Guilt returned in full force as I sat on a bench in the police station, waiting for Virgil. I held Charlotte’s green-and-gold bag on my lap, a heavy weight. Even heavier, from the guilt, was my purse, hanging from the arm of the bench and now containing the piece of paper from the copy shop with the images of Charlotte’s seven notes, complete with ragged edges from where they were torn from a book.

I talked myself both into and out of the idea that I’d done something illegal by copying the notes. I simply wanted to be sure that all of Charlotte’s friends—I doubted now that she’d ever had any relatives at all—knew of her
misfortune. I thought of her friend in Florida, where Charlotte had planned to spend Thanksgiving. Surely she needed to be notified immediately.

Good story. If there even was a friend in Florida, unless she’d hired one.

The odds that Charlotte had pulled only one con, hiring Noah, were about the same as the odds that I’d win the lottery if I bought my first ticket today.

With a little more thought, I came up with another rationalization for copying the slips of paper. The police were busy; they couldn’t be expected to offer condolences to these people who were special enough to be in her duffel with a load of money.
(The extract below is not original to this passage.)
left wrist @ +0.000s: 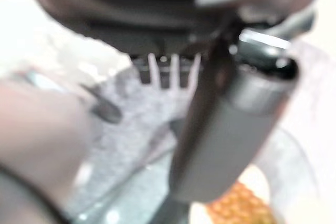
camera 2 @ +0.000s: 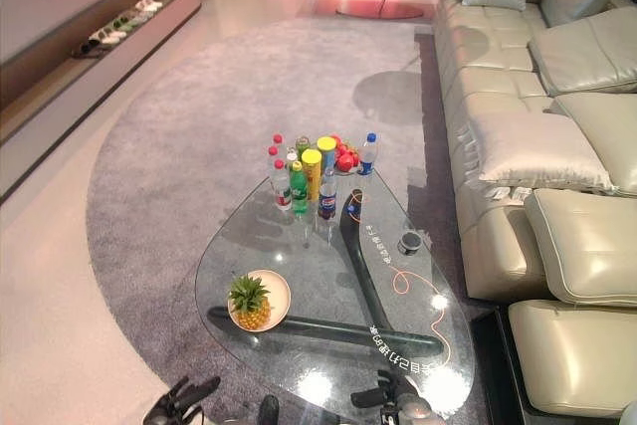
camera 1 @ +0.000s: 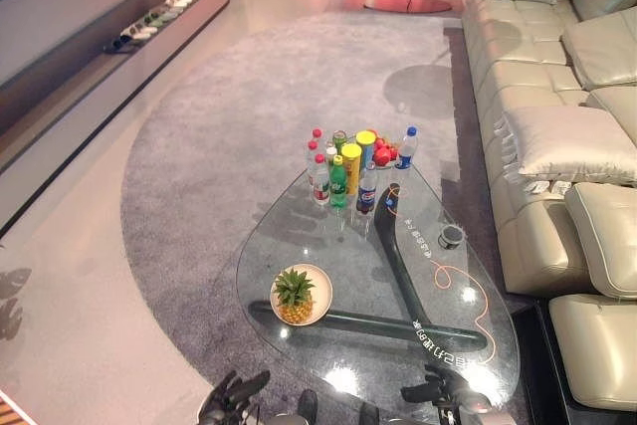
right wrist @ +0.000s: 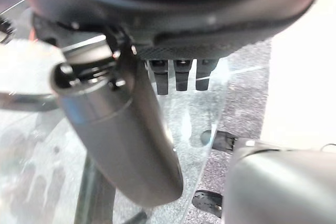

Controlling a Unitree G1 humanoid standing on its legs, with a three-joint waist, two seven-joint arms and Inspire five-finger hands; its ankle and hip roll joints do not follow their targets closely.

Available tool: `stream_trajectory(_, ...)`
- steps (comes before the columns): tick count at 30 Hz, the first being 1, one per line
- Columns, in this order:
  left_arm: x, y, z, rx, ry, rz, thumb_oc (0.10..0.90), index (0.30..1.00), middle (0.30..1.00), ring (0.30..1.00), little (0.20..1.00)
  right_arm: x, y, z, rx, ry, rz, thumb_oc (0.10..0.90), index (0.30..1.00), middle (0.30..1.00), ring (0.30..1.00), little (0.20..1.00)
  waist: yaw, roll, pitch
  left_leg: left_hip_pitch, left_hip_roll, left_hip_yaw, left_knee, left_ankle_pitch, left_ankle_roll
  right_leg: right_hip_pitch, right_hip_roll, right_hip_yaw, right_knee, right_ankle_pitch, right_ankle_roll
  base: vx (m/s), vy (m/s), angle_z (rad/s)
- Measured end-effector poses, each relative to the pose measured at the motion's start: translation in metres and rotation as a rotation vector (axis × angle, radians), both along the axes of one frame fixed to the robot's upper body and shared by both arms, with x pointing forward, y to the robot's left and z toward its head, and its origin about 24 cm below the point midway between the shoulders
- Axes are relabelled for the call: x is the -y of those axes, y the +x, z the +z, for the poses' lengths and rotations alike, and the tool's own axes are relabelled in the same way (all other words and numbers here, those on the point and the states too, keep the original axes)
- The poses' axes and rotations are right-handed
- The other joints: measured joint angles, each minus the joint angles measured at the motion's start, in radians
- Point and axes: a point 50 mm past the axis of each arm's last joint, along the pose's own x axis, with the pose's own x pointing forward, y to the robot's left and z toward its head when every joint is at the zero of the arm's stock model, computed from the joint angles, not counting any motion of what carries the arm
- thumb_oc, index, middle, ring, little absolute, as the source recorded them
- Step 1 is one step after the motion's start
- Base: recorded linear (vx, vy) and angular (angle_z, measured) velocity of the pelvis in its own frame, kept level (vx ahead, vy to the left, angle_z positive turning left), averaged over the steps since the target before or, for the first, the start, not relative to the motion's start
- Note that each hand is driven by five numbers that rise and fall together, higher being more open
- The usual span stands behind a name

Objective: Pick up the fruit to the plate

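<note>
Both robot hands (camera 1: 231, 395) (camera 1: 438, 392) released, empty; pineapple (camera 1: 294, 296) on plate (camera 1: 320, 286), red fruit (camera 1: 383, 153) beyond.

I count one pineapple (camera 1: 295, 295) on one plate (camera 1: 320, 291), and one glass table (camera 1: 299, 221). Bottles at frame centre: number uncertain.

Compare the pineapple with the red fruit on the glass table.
The pineapple is yellow-brown with a green crown; the red fruit is red and rounder. The pineapple already sits on the plate at the near end; the red fruit lies at the far end among bottles. Neither is held.
</note>
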Motion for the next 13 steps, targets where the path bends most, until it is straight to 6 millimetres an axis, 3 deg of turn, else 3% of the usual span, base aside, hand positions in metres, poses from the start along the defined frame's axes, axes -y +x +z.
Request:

I could help with that.

For the third time, I unzipped the bag partway, checking that indeed it was chock-full of bills. Ariana had sufficiently convinced me of its evil nature that I wouldn’t have been surprised if I found it had all turned to ashes. Glowing ashes at that.

Reflexively, I looked down at my purse every time a uniformed officer passed in front of me. What was the real reason I’d copied the names and numbers? The closest I could come to an answer was that, somehow, giving up complete control of Charlotte’s case hadn’t been an option.

Charlotte had gone from “friend” to “case” in a matter of hours, I noted.

The flowers in the fabric print of my purse seemed to radiate heat and warm my leg. In my oversensitive state, my purse seemed to be glowing from the ink on the copy paper. When I lose my sense of reason and give in to fantasy, I do it in a big way.

I couldn’t have felt worse if I’d skimmed a few hundred off the top of the money bag I’d unlocked. No wonder most criminals were caught; their guilt must give them away every time.

I thought about how Charlotte would never carry a fabric purse like mine. I had them in all colors and prints, to match the season—today’s was basically brown, with tiny green leaves in a William Morris–like design—but my
elegant friend used only classic, dark leather bags. Except for the low-end duffel now on my lap.

Whirrrr. Whirrrr. Whirrrr.

The sound of helicopter blades rang through the hallway. This time, it wasn’t my imagination that all eyes turned to me.

A call from Bruce to my cell. “Sorry,” I said to all within earshot, trying to shrink my already small frame.

“We’re walking in,” Bruce said. “Just checking how you are.”

I pictured the three guys in their approach shoes, a cross between a trainer and a walking boot, making their way from where they parked the car to the base of the climb. Unlike simply crossing a parking lot in front of the supermarket, the approach to the base of a mountain could be an arduous trip in itself, with rough terrain. It could be as long as my entire morning run. When I did a morning run, that is. This approach would take only about an hour, Bruce had said, as if it were no more trouble than getting the mail at the end of a driveway.

“Don’t back step the rope,” I said to him, showing off my short glossary of climbing terms.